Une machine plus grande couvre-t-elle aussi les petits travaux ?
En partie seulement. La limite inférieure du champ de travail existe : la LBM600X, par exemple, démarre à Ø62 mm en alésage en ligne, tandis que la LBM250 couvre une plage d'action à partir de Ø22 mm. Une machine surdimensionnée est en outre plus lourde à manutentionner et plus lente à monter sur les travaux menus : le critère correct est la plage effective des alésages que l'on usine, non le maximum théorique.
Combien de temps demande le montage sur chantier ?
L'architecture modulaire est pensée pour le montage rapide sur la pièce : dans l'étude de cas documentée par Maucotools, la mise en œuvre a été d'environ 14 minutes. La donnée doit se lire comme le résultat d'une intervention réelle, non comme une garantie : le temps effectif dépend de l'accès, de la géométrie du composant et des conditions du chantier.

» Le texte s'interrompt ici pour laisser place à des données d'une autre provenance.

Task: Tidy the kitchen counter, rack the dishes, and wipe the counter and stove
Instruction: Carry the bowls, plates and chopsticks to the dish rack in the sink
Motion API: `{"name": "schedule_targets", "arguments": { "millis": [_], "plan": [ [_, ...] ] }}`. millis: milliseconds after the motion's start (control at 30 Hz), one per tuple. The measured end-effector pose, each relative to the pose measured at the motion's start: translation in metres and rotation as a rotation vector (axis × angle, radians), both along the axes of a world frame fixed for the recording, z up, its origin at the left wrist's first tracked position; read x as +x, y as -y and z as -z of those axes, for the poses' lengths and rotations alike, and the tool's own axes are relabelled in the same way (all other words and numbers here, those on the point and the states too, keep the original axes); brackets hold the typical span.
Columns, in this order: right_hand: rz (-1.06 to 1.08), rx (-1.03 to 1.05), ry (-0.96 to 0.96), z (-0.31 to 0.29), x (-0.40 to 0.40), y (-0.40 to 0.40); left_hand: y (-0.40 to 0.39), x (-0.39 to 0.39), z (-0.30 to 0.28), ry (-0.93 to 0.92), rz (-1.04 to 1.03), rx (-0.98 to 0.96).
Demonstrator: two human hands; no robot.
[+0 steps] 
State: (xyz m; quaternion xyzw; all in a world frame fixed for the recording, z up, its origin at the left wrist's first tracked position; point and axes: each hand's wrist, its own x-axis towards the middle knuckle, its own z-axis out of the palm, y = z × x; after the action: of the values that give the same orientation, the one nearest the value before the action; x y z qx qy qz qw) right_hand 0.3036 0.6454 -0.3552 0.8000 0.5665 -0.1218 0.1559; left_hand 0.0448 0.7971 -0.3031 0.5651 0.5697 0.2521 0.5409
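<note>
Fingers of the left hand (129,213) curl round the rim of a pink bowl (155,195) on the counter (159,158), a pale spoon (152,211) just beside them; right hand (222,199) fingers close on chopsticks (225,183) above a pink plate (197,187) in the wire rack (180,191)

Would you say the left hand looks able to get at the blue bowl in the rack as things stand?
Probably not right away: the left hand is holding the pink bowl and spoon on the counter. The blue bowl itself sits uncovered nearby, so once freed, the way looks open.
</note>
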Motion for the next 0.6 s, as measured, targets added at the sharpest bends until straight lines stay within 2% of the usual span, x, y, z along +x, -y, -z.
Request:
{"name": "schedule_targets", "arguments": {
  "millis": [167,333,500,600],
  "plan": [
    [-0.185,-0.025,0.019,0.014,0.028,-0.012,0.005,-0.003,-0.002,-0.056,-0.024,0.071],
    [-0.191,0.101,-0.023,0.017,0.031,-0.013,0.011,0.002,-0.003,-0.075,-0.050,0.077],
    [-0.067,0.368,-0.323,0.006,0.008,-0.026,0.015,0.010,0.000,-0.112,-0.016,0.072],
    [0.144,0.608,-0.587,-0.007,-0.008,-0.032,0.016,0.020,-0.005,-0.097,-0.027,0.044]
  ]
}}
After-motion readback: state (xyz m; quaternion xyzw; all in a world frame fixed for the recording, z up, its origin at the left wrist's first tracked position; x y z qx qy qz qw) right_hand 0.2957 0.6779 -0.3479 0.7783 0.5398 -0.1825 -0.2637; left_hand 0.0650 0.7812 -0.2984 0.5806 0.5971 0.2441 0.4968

En résumé : d'abord la plage de diamètres, puis la question du rechargement par soudure, ensuite le secteur, la motorisation, le poids et la fréquence d'utilisation. Appliqués dans cet ordre, les six critères réduisent presque toujours le choix à un ou deux modèles de la gamme.
Pour arriver directement à la bonne candidate à partir des diamètres et du type d'intervention, le configurateur Maucotools suggère le modèle en fonction des besoins ; pour les cas non standard, il reste l'échange avec le support technique. Quelle que soit la machine choisie, le rechargement par soudure et les usinages en hauteur doivent toujours être exécutés dans le respect des normes de sécurité et des instructions du constructeur.